British Politics 8(3) pp 333-356
Mae'r cynnwys hwn ar gael yn Saesneg yn unig.
This article examines the electoral discourse associated with state decentralisation. It offers an original perspective that complements existing studies by detailing the discourse-based dimension of policy agenda-setting associated with Scottish and Welsh devolution in UK state-wide parties’ general election manifestos 1945–2010. Innovative aspects include a combined quantitative (issue-salience) and qualitative (policy framing) methodological technique transferable to other (quasi-)federal jurisdictions. The present UK findings reveal policy on devolution to be part of a fluid and contested discursive process.
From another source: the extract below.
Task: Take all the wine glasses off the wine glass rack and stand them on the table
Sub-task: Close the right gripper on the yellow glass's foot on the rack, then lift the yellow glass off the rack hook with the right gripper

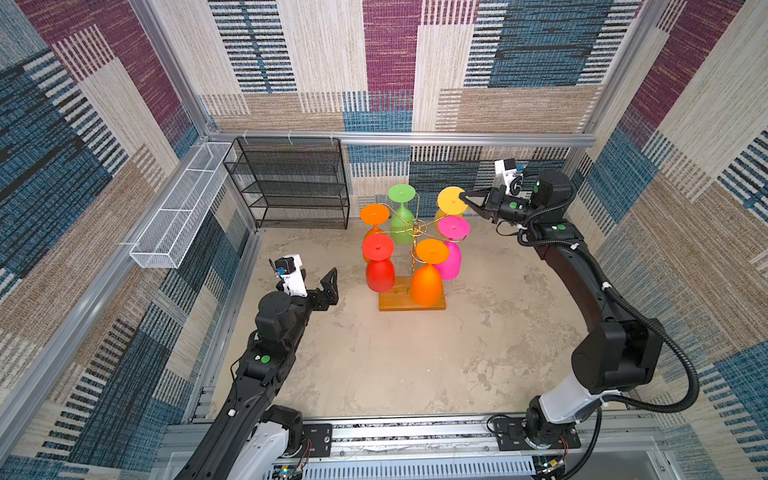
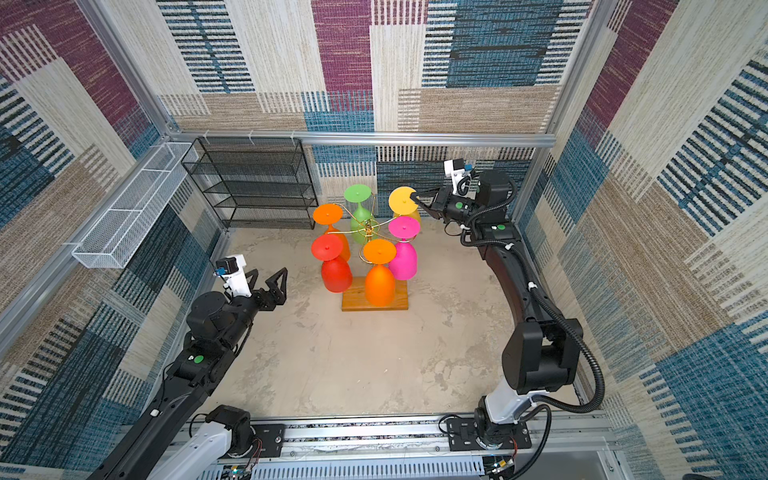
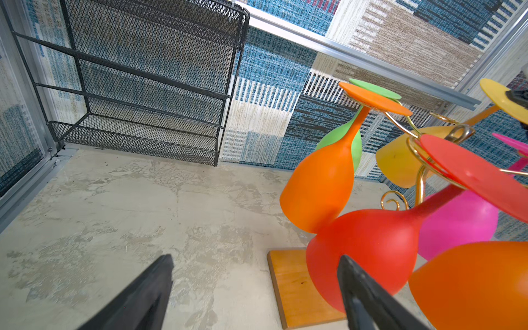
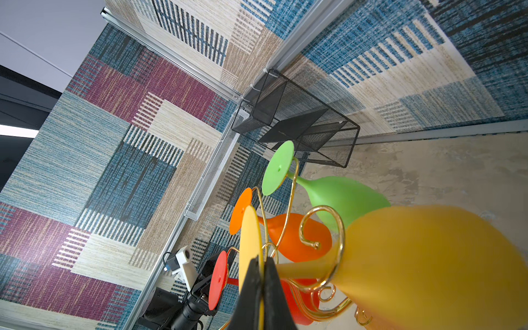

Concerned to maintain the union-state, the principal parties present a ‘punctuated narrative’ as they shift policy positions on the exact nature of devolution for the two nations; only the Liberals/Liberal Democrats maintain a broadly consistent stance. With a trend of increasing salience that extends over seven decades, ‘identity’ and ‘autonomy’ are revealed as the most salient pro-devolution tropes. The ‘demise of the union-state’ and ‘promoting nationalism’ are foremost among oppositional frames. Following constitutional reform in 1999, analysis shows that the future trajectory (and end point) of devolution continues to be a vexed and salient electoral issue.